Return a copy of each line in the listing that includes the word "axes".

-------- GIVEN MATERIAL

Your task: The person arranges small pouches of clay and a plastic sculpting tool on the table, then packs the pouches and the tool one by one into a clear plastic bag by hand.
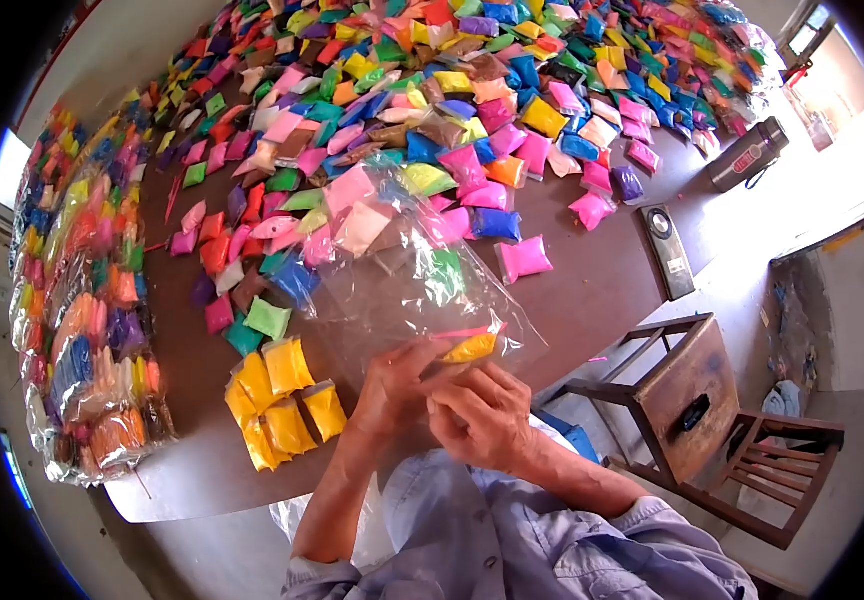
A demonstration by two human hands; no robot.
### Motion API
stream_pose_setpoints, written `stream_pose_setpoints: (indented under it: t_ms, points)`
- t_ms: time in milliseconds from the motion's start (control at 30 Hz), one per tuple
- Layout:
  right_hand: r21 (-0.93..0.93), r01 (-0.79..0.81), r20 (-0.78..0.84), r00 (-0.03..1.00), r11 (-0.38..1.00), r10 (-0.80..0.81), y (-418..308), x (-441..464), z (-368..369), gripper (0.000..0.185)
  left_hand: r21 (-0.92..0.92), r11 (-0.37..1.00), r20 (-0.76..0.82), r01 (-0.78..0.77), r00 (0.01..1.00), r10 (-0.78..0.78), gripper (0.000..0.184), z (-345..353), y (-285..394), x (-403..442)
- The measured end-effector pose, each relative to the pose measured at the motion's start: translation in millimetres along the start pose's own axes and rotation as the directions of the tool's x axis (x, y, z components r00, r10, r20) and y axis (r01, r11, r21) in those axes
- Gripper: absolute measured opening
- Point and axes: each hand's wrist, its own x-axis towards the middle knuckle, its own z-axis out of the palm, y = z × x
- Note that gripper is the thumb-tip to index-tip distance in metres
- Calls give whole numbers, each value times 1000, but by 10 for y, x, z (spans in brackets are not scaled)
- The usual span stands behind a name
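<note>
A large clear plastic bag (402, 290) stretches from my hands out over the table. At its near end my left hand (397, 385) is closed on the plastic. My right hand (482, 415) has its fingers curled and pressed at the bag's near edge, just beside the left. A yellow packet (472, 348) with a pink strip above it shows right by my fingertips. Other coloured packets show through the plastic; I cannot tell which are inside it. Left of my forearm lies a group of several yellow-orange packets (287, 425).
A big heap of coloured packets (432, 80) covers the back of the brown table (592, 300). Bulging clear bags of packets (82, 330) line the left edge. A thermos flask (749, 155) and a dark oblong device (667, 252) lie at right, near a wooden chair (687, 400).
</note>
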Motion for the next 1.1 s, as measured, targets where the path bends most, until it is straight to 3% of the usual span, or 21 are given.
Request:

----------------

RESULT FOR THIS EXERCISE
- The measured end-effector pose, each relative to the pose measured at the motion's start: translation in millimetres along the start pose's own axes and rotation as the directions of the tool's x axis (x, y, z components r00, r10, r20) and y axis (r01, r11, r21) in those axes
- Point and axes: each hand's wrist, its own x-axis towards the middle knuckle, its own z-axis out of the palm, y = z × x

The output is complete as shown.